> **WHAT YOU HAVE TO DO**
A faithful, word-for-word transcription of all the data is what is needed.

BEGIN SOURCE MATERIAL

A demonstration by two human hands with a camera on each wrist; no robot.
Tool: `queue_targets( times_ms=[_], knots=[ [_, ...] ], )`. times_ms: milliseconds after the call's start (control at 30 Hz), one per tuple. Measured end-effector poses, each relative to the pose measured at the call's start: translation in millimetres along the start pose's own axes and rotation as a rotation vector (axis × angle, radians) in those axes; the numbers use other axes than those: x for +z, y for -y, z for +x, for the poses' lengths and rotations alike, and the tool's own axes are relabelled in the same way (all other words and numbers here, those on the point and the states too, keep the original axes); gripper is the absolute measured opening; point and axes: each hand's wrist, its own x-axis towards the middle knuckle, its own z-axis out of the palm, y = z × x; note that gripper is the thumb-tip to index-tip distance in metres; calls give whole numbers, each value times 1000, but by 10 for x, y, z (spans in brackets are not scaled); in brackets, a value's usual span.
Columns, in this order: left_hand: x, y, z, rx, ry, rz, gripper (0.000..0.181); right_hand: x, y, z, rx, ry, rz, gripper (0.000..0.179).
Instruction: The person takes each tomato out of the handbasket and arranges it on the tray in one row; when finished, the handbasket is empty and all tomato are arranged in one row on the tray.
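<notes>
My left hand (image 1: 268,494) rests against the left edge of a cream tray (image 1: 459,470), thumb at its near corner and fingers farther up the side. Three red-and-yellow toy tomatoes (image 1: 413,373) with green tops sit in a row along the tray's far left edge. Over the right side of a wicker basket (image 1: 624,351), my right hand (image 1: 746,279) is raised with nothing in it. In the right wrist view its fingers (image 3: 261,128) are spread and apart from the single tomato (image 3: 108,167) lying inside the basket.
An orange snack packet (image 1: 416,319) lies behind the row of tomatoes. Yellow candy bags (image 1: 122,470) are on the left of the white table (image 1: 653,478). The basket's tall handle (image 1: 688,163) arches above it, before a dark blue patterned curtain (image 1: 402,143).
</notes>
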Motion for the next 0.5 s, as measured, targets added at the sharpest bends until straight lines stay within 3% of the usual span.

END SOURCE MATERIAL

> **COMPLETED EXERCISE**
A demonstration by two human hands with a camera on each wrist; no robot.
Tool: `queue_targets( times_ms=[_], knots=[ [_, ...] ], )`. times_ms: milliseconds after the call's start (control at 30 Hz), one per tuple. Measured end-effector poses, each relative to the pose measured at the call's start: translation in millimetres along the start pose's own axes and rotation as a rotation vector (axis × angle, radians) in those axes; the numbers use other axes than those: x for +z, y for -y, z for +x, for the poses' lengths and rotations alike, and the tool's own axes are relabelled in the same way (all other words and numbers here, those on the point and the states too, keep the original axes); gripper is the absolute measured opening; point and axes: each hand's wrist, its own x-axis towards the middle knuckle, its own z-axis out of the palm, y = z × x; note that gripper is the thumb-tip to index-tip distance in metres; calls give whole numbers, each value times 1000, but by 10 for x, y, z (spans in brackets are not scaled); in brackets, a value's usual span.
Columns, in this order: left_hand: x, y, z, rx, ry, rz, gripper (0.000..0.181); right_hand: x, y, z, rx, ry, rz, gripper (0.000..0.179).
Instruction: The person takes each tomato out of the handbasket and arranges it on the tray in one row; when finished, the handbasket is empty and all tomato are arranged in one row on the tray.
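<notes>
My left hand (image 1: 268,494) rests against the left edge of a cream tray (image 1: 459,470), thumb at its near corner and fingers farther up the side. Three red-and-yellow toy tomatoes (image 1: 413,373) with green tops sit in a row along the tray's far left edge. Over the right side of a wicker basket (image 1: 624,351), my right hand (image 1: 746,279) is raised with nothing in it. In the right wrist view its fingers (image 3: 261,128) are spread and apart from the single tomato (image 3: 108,167) lying inside the basket.
An orange snack packet (image 1: 416,319) lies behind the row of tomatoes. Yellow candy bags (image 1: 122,470) are on the left of the white table (image 1: 653,478). The basket's tall handle (image 1: 688,163) arches above it, before a dark blue patterned curtain (image 1: 402,143).
</notes>
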Motion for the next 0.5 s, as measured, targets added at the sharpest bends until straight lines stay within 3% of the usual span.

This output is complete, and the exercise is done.